__WORK INSTRUCTION__
Could you output the listing that follows exactly, without its images?

☆ ☆ ☆ ☆ ☆

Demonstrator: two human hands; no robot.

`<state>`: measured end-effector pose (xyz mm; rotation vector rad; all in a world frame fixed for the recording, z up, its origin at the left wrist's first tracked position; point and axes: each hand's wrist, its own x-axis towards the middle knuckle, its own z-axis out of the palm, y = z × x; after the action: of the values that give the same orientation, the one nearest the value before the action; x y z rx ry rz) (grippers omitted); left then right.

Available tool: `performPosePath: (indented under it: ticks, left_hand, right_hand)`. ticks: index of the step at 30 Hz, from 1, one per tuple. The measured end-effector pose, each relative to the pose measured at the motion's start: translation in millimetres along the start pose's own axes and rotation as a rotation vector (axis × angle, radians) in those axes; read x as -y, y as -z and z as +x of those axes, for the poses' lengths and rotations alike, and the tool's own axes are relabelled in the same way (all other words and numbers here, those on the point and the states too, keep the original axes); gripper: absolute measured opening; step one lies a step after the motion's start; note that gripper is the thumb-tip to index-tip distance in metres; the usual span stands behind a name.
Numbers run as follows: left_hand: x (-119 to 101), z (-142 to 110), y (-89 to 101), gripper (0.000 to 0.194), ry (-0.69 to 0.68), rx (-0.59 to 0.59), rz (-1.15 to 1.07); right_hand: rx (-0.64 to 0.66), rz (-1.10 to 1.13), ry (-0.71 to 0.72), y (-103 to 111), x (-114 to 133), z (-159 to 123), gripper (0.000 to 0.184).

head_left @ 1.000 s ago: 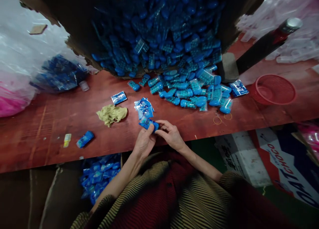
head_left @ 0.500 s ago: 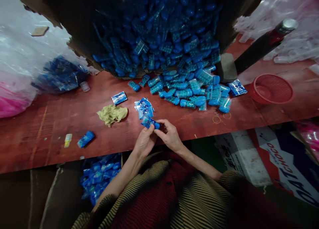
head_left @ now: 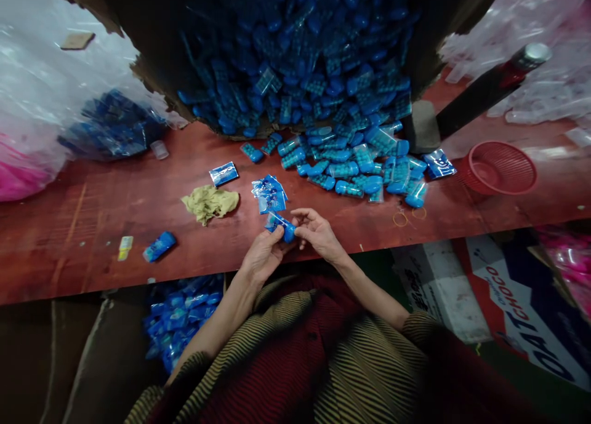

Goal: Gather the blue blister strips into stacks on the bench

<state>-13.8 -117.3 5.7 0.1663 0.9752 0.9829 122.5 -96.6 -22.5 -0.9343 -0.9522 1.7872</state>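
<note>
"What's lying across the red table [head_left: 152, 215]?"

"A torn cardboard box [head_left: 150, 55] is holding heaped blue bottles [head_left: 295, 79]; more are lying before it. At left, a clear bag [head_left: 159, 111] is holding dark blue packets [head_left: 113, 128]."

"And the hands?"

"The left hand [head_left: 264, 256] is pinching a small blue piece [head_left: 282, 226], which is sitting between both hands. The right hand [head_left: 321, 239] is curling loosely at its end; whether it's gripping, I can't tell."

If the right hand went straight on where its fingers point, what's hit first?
Likely the blue packet in the left hand, close by the right hand. Depth is unclear, so the fingers might pass over it toward the flat sachets.
</note>
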Motion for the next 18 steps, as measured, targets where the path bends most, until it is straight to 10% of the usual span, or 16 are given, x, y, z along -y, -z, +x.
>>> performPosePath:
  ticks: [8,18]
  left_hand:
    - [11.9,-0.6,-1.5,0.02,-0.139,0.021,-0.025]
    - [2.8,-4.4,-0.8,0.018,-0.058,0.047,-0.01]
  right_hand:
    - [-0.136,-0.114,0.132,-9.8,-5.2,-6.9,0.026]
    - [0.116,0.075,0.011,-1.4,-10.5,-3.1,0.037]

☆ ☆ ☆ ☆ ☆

__ANSWER AREA__
Demonstrator: two human hands; no robot.

`<state>`: measured end-effector pose (xyz mm; rotation vector rad; all in a world frame fixed for the recording, z up, its origin at the left wrist's first tracked position; point and axes: each hand's wrist, its own x-axis towards the middle knuckle, its own z-axis out of the palm, y = z × x; after the action: of the values that give the same orientation, the one nearest the value before the action; x y z rx ry rz) (grippers omitted); left then right.

Available tool: `performPosePath: (indented under it: ticks, left_hand, right_hand)`. ticks: index of the step at 30 Hz, from 1, one per tuple. The measured end-effector pose, each relative to the pose measured at the motion's start: translation in millimetres along the start pose's own axes and rotation as a rotation vector (axis × angle, radians) in those axes; read x as -y, y as -z and z as +x of those axes, for the poses' lengths and rotations alike, and the tool's own axes are relabelled in the same way (all other words and numbers here, those on the point and the states too, keep the original axes); gripper: absolute measured opening; step one lies a step after the motion's start; note that gripper is the thumb-tip to index-tip distance in metres; the usual span stands behind a name.
Numbers run as follows: left_hand: x (-119 to 101), z (-142 to 110), y (-89 to 101), gripper (0.000 to 0.194), ry (-0.69 to 0.68), rx (-0.59 to 0.59), rz (-1.15 to 1.07); right_hand: rx (-0.64 to 0.66), rz (-1.10 to 1.13), ry (-0.71 to 0.72), y (-103 to 111), x (-114 to 133), z (-159 to 123), gripper (0.000 to 0.184).

head_left @ 1.000 s ago: 
head_left @ 0.500 s ago: 
head_left @ now: 

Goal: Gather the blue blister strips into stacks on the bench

<state>-13.8 -117.3 5.7 0.1663 0.9752 0.9829 122.5 -96.6 -22.5 -0.9343 -0.9522 1.7872</state>
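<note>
"What's lying across the red table [head_left: 152, 215]?"

"A torn cardboard box [head_left: 150, 55] is holding heaped blue bottles [head_left: 295, 79]; more are lying before it. At left, a clear bag [head_left: 159, 111] is holding dark blue packets [head_left: 113, 128]."

"And the hands?"

"The left hand [head_left: 264, 256] is pinching a small blue piece [head_left: 282, 226], which is sitting between both hands. The right hand [head_left: 321, 239] is curling loosely at its end; whether it's gripping, I can't tell."

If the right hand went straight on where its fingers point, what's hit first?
Likely the blue packet in the left hand, close by the right hand. Depth is unclear, so the fingers might pass over it toward the flat sachets.
</note>
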Motion for the next 18 steps, as measured, targets where the path bends most, until it is straight to 10% of the usual span, or 16 are given, x, y, z along -y, -z, +x.
>>> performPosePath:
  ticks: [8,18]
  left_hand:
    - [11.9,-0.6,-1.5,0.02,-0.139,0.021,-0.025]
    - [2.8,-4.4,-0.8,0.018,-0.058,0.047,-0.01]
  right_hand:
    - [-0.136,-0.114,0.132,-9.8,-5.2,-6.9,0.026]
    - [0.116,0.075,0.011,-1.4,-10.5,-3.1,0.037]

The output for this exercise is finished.